Malheureusement, Ah Kam qui devait initialement être un film divisé en 3 parties, trois chapitres de la vie d’une
femme cascadeuse au cours d’un été, est devenu une œuvre incohérente. Michelle Yeoh en explique la raison : « Je me
suis blessée en exécutant un saut qui, a priori ne présentait pas un très grand danger.
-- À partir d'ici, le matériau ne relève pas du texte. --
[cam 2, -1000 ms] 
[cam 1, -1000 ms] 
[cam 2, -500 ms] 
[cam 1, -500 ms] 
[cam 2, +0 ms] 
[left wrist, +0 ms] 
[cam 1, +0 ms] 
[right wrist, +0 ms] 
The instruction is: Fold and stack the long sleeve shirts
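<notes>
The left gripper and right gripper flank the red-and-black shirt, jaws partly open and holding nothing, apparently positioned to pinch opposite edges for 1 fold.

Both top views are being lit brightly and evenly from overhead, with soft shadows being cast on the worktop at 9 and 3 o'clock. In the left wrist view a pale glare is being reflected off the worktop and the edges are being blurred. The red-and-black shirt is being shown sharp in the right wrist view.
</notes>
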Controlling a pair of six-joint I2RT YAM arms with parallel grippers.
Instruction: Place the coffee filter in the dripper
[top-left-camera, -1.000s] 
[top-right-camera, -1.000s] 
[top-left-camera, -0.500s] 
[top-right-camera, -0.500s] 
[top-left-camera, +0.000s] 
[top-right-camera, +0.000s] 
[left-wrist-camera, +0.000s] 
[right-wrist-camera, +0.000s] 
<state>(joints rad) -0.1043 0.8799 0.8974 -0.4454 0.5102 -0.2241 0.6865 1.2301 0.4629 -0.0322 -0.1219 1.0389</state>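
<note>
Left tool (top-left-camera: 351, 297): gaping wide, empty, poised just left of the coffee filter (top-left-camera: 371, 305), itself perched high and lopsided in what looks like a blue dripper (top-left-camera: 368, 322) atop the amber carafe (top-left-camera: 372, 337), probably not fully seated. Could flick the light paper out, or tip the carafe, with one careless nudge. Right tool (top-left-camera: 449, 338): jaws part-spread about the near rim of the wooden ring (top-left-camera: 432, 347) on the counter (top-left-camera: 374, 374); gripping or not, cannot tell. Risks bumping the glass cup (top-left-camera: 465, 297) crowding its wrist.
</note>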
Je suis tombée sur la tête
et j’ai eu beaucoup de chance de ne pas me briser la nuque. (…) Finalement ce n’était pas si grave mais Ann Hui a
été obligée de revoir complètement le script, ce qui explique le côté décousu du film, surtout à la fin » (itw tirée
du n° 7 de HK Orient Extrême Cinéma).
La scène de l’accident est d’ailleurs projetée en guise de générique de fin avec des sous-titres rendant hommage aux
cascadeurs et à leurs pénibles « emplois ». En plus de discourir de la difficulté d’être cascadeur, Ann Hui traite
brièvement des pressions qui peuvent naître sur le tournage d’un film avec l’implication plus ou moins mafieuse de
producteurs exécutifs. Avec ce côté « décousu », Ah Kam reste donc un film moyen mais très intéressant dans la
première moitié et assez captivant. (A noter les caméos de Richard Ng, de Damian Lau et de Kent Cheng).